While the notion of having nothing to do was certainly an agreeable one among the Klephts there was a deep antipathy to being obliged to have nothing to do and fulfilling that obligation in a prescribed place. Guard duty was therefore regarded with special loathing and while everyone under the age of forty was supposed to take their turn it was a custom, as Mary, Countess of Pembroke, used to say, ‘more honoured in the breach than the observance’. Those who had the means paid others to take their place, generally those too lazy, useless and stupid to earn a living any other way. Now with so many of the daring and intelligent earning so much from the increased number of raids on Musselman territory there was more money around for more people to bribe the least competent of their fellows to stand on a hillside during winter in the extreme cold with nothing happening and nothing much likely to happen.

There were strict guidelines about the use of fires by the guards – only at night, small, in the recesses of light-smothering rocks and with the driest wood. It was not easy in the cold and rain to conform to these sensible but uncomfortable rules. There was also the sheer unlikeliness of an attack by the Musselmen in winter and at night. Blundering around on the steeps in the dark and in the ice or rain, possibly both, was as good a way to get yourself killed as any.

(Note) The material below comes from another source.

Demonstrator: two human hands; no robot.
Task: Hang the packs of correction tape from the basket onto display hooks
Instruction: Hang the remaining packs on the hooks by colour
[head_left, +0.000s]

Lying there in the cold or wet the temptation to take a tiny risk, probably not even that, and build up the fire a bit and use the damper wood because keeping anything dry up there was a mare, you could see how things would slip. And so the consequences of Kleist’s arrival worked themselves out: his talent gave the Klephts the opportunity for more raids and therefore more wealth and therefore more bribes, while all the time increasing the need for a watchfulness that actually grew less and less instead of more intense. And had it not been for Cale’s unintended heroism in saving Riba and all the disasters that grew from it, the guards calculating the balance of risk between catching pneumonia or getting their throats cut by Musselmen in the middle of the night would have been entirely reasonable. But they had not reckoned on the Redeemers. And why would they? But for all that, it was Redeemers who were crawling over the icy surfaces of Mounts How and Usborne and killing Klephts by the light of their forgivably overstoked fires.

But luck runs out even for the wicked and after the third set of Klepht guards had been piped they were spotted by an insomniac watchman who despite the larger fires had been too cold to sleep. He died in the fight but in the moil that followed one of the Klephts escaped and made his way home, warning the other outposts as he came. Now wary enough to stay alive, soon messengers with more detailed information arrived.

It did not take long as the story unfolded for Kleist to realize who he was dealing with.

‘Perhaps,’ said Suveri, ‘they’re Materazzi. They came about twenty years ago and burnt out half a dozen villages.’

‘There aren’t any Materazzi any more.’

‘Not official maybe. But there must be any number of trained men needing to earn a bob.’

‘They’re not Materazzi for hire or anything else,’ said Kleist.

He explained and for some time there was silence.

‘When the Materazzi came we just upped sticks and hid in the mountains. We wait them out, they burn the villages – a pity – but they can’t stay here for ever.’

There was considerable protest at this: their recent increase in wealth had started not just the richest to build themselves new houses more fit for their improved circumstances. Many were half finished and there was much resentment at the idea of abandoning them to be destroyed. This squabble continued for some time.